Later that year, he repeatedly raped an 11-year-old girl who was a member of the local church.
The
commission has heard that successive bishops of Maitland, as well as
other senior Catholic officials, knew McAlinden was abusing children,
but this information was not passed to police at the time.
In
another previously unseen letter, from 1958, the Bishop of Maitland
wrote to the papal representative in Australia saying that he could not
recommend McAlinden for missionary work in Africa "for reasons which I
prefer not to state".
Instead, the priest was able to move between
different parishes, states and countries, abusing children in NSW,
Western Australia and New Zealand, the commission heard, as well as
spending several years in The Philippines and Papua New Guinea.
In
2009, the then bishop Michael Malone wrote to the Archbishop of Mount
Hagen in PNG about McAlinden, saying: "I have discovered he was a sexual
predator preying on young girls mainly.
"There are numerous
people coming forward here claiming to have been abused by him . . .
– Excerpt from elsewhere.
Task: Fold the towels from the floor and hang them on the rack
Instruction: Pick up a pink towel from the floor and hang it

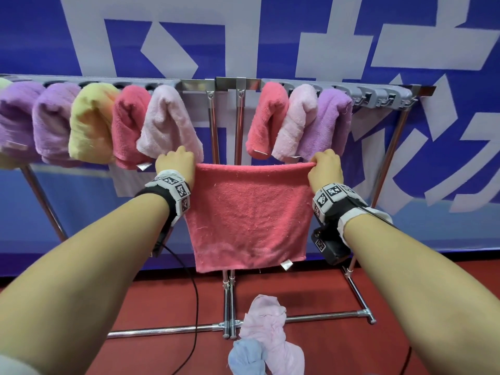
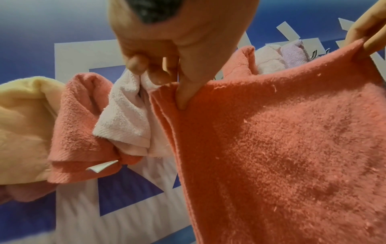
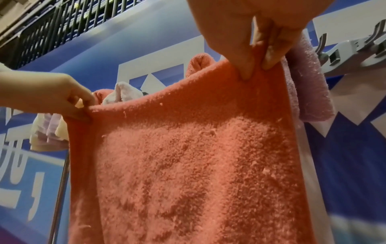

There is every chance that he may have offended in your diocese also."
A
current employee of the Diocese of Maitland-Newcastle, Maureen O'Hearn,
told the commission she had spoken to 28 of McAlinden's victims, abused
between 1949 and 1987.
The Australian understands the true number may
be far higher.
McAlinden died in 2005 without being charged by NSW
Police.
Commissioner Margaret Cunneen SC is expected to report by
February next year.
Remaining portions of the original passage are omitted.